Collected data
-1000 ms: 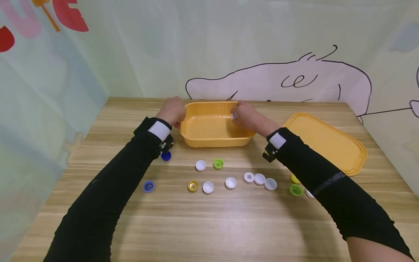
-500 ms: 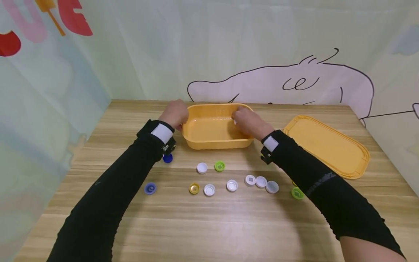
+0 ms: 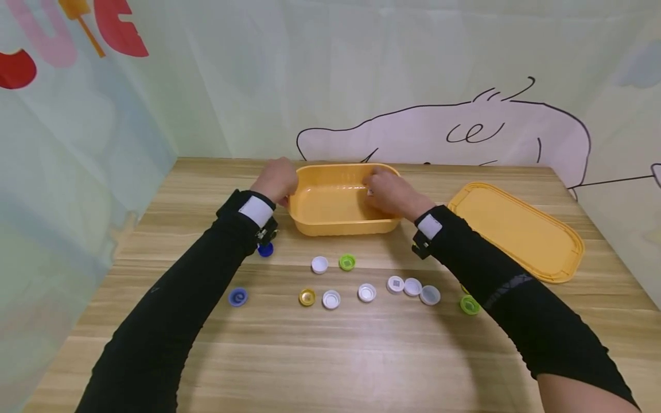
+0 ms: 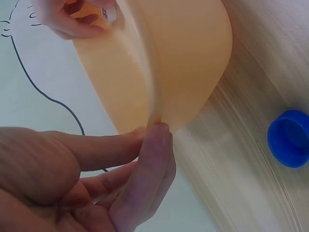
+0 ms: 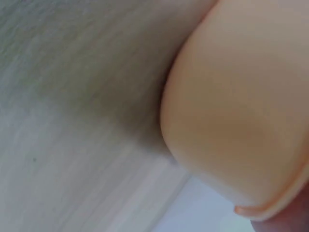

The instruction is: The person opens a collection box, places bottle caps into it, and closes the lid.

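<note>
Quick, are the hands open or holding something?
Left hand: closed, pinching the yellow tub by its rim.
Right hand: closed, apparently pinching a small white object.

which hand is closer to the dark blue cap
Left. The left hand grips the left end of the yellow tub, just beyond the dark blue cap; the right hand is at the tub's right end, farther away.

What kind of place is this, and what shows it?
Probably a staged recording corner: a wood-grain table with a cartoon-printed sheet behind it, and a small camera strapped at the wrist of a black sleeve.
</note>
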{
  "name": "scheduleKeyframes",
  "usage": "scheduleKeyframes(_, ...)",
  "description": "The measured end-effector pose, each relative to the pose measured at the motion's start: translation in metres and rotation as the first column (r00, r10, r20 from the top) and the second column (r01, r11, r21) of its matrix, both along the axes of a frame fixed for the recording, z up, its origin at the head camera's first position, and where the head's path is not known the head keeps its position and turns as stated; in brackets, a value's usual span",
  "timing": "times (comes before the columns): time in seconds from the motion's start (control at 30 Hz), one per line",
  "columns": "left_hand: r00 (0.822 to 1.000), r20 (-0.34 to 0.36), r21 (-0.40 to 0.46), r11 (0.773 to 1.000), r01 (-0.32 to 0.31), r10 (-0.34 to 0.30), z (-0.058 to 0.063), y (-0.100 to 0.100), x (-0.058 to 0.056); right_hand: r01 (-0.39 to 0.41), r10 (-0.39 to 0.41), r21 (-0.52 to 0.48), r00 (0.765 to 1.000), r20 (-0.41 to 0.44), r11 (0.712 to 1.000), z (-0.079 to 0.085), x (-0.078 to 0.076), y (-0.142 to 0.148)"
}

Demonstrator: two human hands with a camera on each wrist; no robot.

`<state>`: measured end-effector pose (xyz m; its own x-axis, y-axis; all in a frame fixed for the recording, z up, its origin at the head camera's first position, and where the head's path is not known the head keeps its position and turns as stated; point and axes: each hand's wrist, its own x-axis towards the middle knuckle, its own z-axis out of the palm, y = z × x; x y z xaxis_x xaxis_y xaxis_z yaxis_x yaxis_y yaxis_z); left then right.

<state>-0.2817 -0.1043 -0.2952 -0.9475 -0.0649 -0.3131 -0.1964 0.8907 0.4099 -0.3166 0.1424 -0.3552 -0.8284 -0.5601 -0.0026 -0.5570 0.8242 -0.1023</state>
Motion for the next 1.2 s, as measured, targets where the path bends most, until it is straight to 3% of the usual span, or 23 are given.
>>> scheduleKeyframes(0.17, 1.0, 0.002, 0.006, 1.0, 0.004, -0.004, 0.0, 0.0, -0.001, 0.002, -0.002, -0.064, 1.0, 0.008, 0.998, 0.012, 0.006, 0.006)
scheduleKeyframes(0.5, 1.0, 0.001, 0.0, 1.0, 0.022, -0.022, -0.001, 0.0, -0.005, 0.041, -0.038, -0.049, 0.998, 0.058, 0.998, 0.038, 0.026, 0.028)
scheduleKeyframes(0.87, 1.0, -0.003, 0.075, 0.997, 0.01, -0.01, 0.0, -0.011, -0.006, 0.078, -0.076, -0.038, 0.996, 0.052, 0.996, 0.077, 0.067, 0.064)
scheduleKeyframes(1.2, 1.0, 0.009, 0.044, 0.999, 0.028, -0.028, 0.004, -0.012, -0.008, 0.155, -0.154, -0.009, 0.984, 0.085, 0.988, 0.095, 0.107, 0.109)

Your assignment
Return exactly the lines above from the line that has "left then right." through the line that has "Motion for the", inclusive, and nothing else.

Response below
`<state>`: measured end-effector pose (xyz m; its own x-axis, y-axis; all in a frame fixed for the recording, z up, its origin at the head camera's first position, and where the head's path is not known the head keeps its position and turns as stated; point and axes: each hand's wrist, its own x-axis towards the middle knuckle, its own z-axis out of the palm, y = z × x; x y z xaxis_x xaxis_y xaxis_z yaxis_x yaxis_y yaxis_z); left then right.

<state>-0.2817 -0.1043 -0.2952 -0.9475 -0.0649 -0.3131 -0.1964 0.8907 0.4099 -0.3166 0.1424 -0.3552 -0.8284 -0.5601 -0.0026 -0.5570 0.8242 -0.1023</state>
Motion for the next 1.2 s, as measured, targets where the path bends most, until it is straight to 3% of the usual span, or 23 are given.

The exercise has been completed.